NELL’UNDICESIMA DOMENICA
DOPO LA PENTECOSTE
MEDITAZIONE DI DON G. MILANI

Conosciamo bene la parabola, per lo meno intendo, ci sia sicuramente nota, ma quanto conta non è la narrazione, piuttosto che cosa il Signore Gesù voglia dirci, insegnarci come richiamo per noi; proviamo dunque a metterci al suo ascolto. Par certo le due figure siano estremizzate ad emblema, alla maniera forte – non inconsueta – all’insegnamento incisivo del Signore. Il ricco – senza nome – ricercato nelle vesti che “ogni giorno si dava a lauti banchetti”; è solo e totalmente ricco, chiuso nella propria prosperità; mentre il povero, Lazzaro, stava (anzi: ἐβέβλητο , era gettato) alla porta del ricco “coperto di piaghe”, non “di porpora e lino finissimo”, ”bramoso di sfamarsi con quello che cadeva dalla tavola del ricco”. L’unico legame tra i due pare il desiderio di Lazzaro, non del ricco (serrato nei propri agi e del tutto indifferente), “di sfamarsi con quello che cadeva dalla tavola” (brama forse impossibile dati gli impuri cani che persino gli leccavano le piaghe, quasi fosse una cosa, un oggetto, non una persona).

Quel che cadeva – notiamo – non eran avanzi di cibo, ma il super-superfluo, le molliche a deterger le dita e gettate, ormai inutili, sotto la mensa dai commensali, a banchetto, nell’uso antico senza posate. Era dunque pane, pane gettato! L’estremizzazione di condizione non può esser più calcata: l’uno nella ricchezza più voluttuaria… l’altro, neppur persona. Attenzione a non esser sbrigativi nel dire a noi stessi: “Non son certo come l’epulone, né mi posso mettere in paragone a Lazzaro; dunque la parabola non riguarda me, posso solo vederla applicata ad altri!”. Così ci condanneremmo all’ottusità: Gesù parla a tutti e dobbiamo prestargli orecchio perché anche noi ci siamo di mezzo.
Notiamo come il racconto sia accurato nel non rilevare azioni malvage o virtuose in nessuno dei due personaggi, né nel – significativamente – anonimo ricco, né nel poveraccio cui Gesù dà nome emblematico (significa: Colui che Dio soccorre; così che a noi non paia nell’immediato, ma ci faccia riflettere all’Oltre); il racconto ci descrive solo condizioni e lascia a noi – fattici attenti – interpretare le figure e soprattutto la radice di bene e di male in quei simboli.

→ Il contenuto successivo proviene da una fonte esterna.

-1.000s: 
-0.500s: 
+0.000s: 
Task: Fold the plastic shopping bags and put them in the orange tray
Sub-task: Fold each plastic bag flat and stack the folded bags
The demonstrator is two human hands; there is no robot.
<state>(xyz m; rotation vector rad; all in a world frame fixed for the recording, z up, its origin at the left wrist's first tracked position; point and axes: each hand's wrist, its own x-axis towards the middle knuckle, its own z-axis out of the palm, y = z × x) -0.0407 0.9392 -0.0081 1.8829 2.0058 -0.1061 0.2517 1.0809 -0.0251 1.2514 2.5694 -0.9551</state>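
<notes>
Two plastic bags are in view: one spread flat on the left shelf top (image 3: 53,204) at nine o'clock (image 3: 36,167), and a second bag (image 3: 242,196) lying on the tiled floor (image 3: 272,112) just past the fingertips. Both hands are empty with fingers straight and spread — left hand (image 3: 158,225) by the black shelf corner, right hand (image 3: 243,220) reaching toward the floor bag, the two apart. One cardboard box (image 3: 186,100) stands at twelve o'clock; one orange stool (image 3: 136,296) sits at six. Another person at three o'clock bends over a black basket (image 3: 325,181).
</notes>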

Così siamo noi a dover capire che non è nella ricchezza il male del ricco (la ricchezza è dono di Dio, però interpella chi la possiede a gestirla nella sua sequela). Il male è nella chiusura indifferente all’appello che la condizione di Lazzaro fa alla sua esistenza. Lazzaro è la sottile e sollecitante presenza del Signore (“I poveri li avrete sempre tra voi”: l’ha detto lui). “Io non sono ricco – ci vien da pensare – vado a bottega per guadagnarmi il pane e procurarlo ai miei, come può sollecitarmi la parola di Gesù?”. C’è fin dell’ovvio al guardare chi ha meno (sempre qualcuno è in categoria se so guardare con intelligenza attenta e carità sollecita); ma ancora, con incisività più vera sulla mia vita, la parabola mi dice dello sguardo del Padreterno sulle cose, le situazioni, le persone.